Could you set down exactly the lines in the records below between the line holding "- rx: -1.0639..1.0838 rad" and the line holding "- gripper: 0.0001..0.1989", inclusive?

*** Opening Provided data ***

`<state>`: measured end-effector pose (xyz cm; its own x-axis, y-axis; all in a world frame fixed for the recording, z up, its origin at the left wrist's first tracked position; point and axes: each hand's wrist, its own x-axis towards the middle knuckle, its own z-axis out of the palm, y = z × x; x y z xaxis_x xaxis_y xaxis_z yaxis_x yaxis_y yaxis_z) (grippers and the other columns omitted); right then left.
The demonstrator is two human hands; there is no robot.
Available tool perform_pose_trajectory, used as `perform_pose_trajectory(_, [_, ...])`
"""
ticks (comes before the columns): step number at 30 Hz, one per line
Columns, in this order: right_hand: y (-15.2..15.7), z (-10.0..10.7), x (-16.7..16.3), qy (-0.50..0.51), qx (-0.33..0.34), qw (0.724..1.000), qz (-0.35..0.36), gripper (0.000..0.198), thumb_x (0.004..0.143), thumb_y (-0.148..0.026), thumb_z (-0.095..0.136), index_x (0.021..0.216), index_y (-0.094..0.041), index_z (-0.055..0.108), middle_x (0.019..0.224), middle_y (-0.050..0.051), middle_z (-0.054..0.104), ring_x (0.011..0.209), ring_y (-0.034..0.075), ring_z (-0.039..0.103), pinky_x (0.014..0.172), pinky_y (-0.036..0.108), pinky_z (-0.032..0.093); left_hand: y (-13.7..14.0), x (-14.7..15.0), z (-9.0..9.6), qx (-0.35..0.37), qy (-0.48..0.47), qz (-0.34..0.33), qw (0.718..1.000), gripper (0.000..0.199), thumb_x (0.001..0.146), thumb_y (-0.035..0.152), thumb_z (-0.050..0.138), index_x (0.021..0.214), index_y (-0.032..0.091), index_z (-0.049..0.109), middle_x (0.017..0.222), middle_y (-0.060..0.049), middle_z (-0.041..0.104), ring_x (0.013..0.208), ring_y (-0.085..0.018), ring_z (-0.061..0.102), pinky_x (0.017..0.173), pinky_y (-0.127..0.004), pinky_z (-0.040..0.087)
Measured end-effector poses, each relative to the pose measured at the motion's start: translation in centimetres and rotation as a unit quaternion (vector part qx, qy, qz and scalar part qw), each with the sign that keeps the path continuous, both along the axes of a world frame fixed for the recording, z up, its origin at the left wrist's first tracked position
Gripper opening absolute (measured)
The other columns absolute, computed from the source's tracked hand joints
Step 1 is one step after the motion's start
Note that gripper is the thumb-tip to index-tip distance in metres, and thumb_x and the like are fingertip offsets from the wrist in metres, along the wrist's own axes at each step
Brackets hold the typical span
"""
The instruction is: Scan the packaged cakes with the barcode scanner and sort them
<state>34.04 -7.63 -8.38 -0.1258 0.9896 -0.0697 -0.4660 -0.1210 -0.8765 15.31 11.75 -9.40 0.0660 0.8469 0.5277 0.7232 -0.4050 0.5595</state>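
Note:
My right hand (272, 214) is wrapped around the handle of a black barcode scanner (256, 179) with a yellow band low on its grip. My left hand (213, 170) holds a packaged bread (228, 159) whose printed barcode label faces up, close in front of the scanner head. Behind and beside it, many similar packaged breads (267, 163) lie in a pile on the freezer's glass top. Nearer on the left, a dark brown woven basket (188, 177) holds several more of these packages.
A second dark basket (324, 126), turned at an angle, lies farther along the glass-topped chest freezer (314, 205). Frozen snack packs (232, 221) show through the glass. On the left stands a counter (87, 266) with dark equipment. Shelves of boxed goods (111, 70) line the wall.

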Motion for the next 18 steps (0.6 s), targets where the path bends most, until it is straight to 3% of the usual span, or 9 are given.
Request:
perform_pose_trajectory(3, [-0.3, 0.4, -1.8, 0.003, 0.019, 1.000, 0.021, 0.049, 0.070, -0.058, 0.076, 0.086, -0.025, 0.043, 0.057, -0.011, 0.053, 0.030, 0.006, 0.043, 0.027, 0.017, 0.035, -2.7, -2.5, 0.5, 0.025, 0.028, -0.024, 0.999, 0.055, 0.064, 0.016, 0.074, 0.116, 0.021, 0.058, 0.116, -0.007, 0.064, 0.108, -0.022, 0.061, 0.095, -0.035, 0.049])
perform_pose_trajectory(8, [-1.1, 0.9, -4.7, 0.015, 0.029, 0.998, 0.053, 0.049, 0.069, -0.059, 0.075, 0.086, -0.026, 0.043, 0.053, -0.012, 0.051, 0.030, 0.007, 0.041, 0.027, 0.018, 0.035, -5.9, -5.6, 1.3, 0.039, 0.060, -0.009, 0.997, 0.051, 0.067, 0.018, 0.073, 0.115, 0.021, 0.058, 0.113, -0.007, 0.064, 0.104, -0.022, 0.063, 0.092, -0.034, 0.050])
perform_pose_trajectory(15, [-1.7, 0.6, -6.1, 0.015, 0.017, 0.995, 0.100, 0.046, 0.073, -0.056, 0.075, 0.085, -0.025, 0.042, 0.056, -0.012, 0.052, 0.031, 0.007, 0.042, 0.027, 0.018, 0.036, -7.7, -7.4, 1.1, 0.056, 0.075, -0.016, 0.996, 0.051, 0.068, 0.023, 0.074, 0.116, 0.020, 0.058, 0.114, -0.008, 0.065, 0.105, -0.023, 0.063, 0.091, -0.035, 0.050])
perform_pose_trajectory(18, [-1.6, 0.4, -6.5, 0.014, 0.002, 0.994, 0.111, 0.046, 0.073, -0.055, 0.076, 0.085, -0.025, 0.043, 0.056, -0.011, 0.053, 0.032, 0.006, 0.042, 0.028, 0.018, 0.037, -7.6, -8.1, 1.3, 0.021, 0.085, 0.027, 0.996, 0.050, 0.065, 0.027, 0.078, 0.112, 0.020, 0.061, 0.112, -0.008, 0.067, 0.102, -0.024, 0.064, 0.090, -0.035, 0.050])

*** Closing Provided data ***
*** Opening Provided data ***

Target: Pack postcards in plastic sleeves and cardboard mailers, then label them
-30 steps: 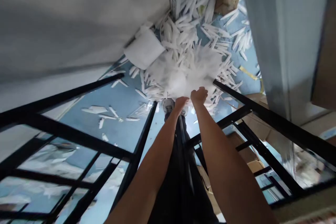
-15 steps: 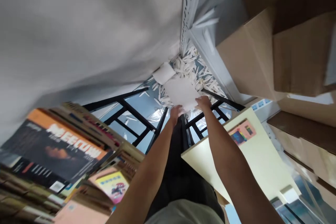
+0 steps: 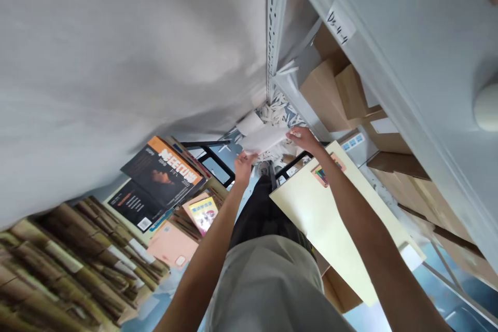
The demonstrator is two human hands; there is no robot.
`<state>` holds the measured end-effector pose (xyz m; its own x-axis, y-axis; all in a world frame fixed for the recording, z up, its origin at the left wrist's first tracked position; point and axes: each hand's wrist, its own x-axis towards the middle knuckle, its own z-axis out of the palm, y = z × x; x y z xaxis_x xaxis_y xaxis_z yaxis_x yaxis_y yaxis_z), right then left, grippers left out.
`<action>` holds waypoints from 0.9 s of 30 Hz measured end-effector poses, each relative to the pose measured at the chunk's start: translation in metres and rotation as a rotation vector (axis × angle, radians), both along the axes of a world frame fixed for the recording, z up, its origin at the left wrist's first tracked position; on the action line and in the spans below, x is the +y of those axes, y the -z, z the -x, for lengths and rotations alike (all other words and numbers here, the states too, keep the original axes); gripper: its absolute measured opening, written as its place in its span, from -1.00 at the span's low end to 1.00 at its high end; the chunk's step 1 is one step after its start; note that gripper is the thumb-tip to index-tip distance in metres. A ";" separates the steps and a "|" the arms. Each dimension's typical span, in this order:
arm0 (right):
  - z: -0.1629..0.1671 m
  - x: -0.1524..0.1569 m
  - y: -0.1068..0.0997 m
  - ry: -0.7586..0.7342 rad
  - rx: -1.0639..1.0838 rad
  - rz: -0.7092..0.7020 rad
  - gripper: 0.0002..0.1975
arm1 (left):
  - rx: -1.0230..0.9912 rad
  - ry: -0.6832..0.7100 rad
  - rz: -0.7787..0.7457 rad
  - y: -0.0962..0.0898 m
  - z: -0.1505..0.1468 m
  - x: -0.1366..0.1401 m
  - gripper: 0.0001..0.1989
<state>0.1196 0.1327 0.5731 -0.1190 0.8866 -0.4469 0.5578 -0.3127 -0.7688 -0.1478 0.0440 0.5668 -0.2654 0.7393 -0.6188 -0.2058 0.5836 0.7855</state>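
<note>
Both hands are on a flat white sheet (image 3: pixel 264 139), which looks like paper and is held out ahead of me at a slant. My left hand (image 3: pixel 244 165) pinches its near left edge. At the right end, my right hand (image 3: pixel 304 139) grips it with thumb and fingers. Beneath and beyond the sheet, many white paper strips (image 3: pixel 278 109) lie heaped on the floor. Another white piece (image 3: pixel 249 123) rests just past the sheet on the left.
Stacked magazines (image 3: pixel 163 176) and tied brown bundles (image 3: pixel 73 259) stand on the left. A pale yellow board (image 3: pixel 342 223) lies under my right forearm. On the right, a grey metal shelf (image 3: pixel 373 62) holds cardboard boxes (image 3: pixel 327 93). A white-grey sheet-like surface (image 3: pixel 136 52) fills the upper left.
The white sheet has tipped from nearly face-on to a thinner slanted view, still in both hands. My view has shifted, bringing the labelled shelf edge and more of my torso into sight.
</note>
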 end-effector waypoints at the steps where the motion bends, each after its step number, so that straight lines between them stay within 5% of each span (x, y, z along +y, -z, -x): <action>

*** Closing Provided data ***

> Answer to this problem:
  - rx: -1.0639..1.0838 rad
  - rz: -0.7092..0.7020 rad
  - gripper: 0.0002..0.1975
arm1 (left):
  - rx: -1.0230..0.9912 rad
  - ry: -0.6832..0.7100 rad
  - rz: -0.7787..0.7457 rad
  - y: -0.0962..0.0898 m
  - z: -0.1505..0.1468 m
  - x: -0.1366..0.1401 m
  - gripper: 0.0001..0.1989

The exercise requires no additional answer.